▶ [What is being asked] Consider the listing below. Extract exactly the lines from the line containing "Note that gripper" to the line containing "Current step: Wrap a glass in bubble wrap", both included.

-- Collected data follows --

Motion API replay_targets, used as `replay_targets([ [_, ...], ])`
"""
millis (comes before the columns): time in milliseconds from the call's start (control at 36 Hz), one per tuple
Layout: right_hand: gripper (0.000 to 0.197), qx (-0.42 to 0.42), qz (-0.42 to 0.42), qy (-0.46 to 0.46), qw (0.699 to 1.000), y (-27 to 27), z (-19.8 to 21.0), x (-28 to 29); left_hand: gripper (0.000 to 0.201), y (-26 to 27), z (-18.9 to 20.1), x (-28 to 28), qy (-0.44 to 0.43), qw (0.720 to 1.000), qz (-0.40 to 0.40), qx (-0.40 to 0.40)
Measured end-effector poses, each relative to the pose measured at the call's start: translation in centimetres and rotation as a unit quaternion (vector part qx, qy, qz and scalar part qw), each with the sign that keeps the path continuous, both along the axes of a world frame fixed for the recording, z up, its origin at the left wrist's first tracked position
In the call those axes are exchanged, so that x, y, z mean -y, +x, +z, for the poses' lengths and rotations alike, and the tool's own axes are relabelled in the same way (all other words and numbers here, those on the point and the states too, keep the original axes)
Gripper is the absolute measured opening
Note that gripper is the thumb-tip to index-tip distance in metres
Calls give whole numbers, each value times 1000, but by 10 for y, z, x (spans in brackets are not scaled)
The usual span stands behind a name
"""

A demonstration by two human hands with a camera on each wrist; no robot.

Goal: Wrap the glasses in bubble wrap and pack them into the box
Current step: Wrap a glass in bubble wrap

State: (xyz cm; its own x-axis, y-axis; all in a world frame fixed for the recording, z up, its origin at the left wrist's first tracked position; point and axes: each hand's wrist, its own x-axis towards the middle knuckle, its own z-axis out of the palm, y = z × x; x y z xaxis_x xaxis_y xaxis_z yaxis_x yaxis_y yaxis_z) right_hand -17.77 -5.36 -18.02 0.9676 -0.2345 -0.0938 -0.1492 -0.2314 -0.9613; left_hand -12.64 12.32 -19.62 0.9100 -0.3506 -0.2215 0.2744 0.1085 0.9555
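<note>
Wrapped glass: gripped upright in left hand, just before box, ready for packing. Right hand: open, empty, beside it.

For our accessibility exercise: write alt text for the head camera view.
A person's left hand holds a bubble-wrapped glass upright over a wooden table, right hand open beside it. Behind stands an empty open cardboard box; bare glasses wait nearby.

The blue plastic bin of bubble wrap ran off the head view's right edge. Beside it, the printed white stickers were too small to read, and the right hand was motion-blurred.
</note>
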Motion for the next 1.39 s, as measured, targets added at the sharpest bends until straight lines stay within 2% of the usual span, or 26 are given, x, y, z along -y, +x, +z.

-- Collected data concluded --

▶ [Result of this exercise]
Note that gripper is the thumb-tip to index-tip distance in metres
Calls give whole numbers, each value times 1000, but by 10 for y, z, x (spans in brackets are not scaled)
The usual span stands behind a name
"""

A demonstration by two human hands with a camera on each wrist; no robot.

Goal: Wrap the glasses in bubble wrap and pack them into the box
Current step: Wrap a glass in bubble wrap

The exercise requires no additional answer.